What the exercise asks:
Using the listing below, select the lines with the word "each" and copy them.

Raw data:
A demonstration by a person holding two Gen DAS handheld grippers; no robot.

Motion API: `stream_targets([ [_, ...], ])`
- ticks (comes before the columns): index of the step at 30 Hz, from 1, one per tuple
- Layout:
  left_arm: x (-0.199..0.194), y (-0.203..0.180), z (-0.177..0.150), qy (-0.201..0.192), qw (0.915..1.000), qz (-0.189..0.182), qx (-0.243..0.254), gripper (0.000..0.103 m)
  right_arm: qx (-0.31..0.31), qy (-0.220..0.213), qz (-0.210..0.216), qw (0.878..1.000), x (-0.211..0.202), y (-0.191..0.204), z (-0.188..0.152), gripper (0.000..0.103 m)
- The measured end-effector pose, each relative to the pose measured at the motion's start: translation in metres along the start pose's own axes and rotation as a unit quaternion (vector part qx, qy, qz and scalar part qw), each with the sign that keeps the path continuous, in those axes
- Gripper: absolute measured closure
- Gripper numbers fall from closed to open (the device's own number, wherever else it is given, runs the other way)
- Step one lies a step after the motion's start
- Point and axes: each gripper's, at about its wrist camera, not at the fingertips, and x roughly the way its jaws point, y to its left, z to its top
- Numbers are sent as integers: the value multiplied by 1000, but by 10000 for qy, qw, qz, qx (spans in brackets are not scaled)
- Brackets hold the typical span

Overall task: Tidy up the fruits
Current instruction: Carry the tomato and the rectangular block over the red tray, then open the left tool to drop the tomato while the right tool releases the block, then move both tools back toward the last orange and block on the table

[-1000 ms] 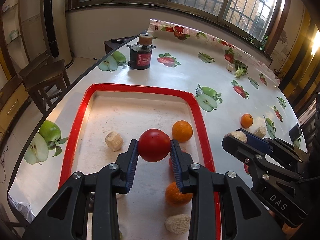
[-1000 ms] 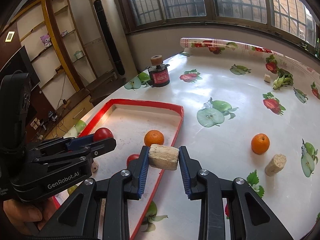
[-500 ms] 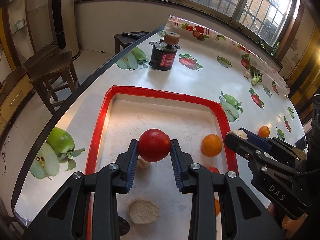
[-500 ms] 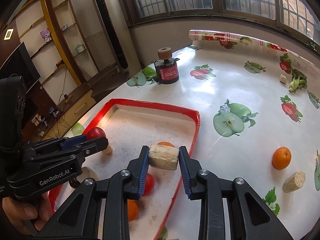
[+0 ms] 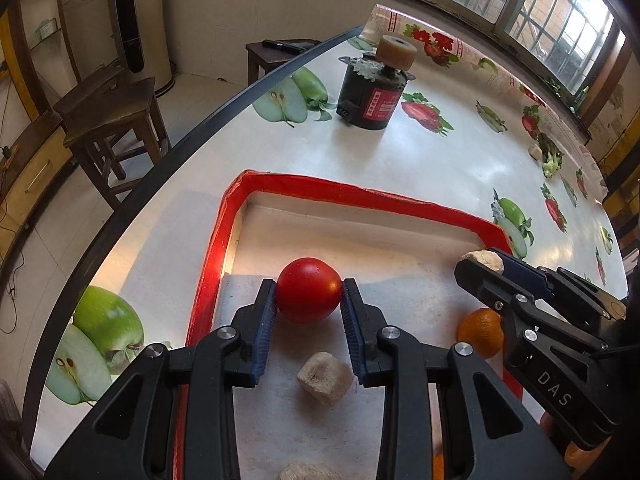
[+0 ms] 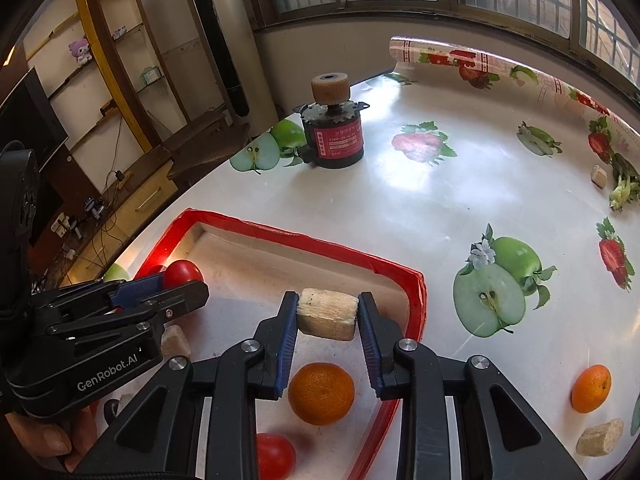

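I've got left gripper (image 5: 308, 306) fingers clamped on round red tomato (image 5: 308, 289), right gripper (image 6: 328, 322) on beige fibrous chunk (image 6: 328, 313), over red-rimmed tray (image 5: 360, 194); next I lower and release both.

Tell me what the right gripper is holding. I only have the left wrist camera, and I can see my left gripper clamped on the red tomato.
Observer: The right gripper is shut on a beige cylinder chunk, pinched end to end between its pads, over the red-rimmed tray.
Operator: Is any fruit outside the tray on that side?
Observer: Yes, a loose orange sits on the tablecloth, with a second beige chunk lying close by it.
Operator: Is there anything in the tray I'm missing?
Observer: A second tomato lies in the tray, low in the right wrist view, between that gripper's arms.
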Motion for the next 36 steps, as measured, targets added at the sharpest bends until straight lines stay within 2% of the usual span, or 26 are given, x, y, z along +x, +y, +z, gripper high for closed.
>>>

Response for this exercise:
- The measured end-effector pose, each relative to the pose measured at the motion's start: translation in metres along the start pose's own axes and rotation as a unit quaternion (vector part qx, qy, qz and scalar part qw), each with the sign that keeps the path continuous, in those axes
- Point and axes: each gripper's, at about its wrist camera, not at the fingertips, and x roughly the way its jaws point, y to its left, z to its top

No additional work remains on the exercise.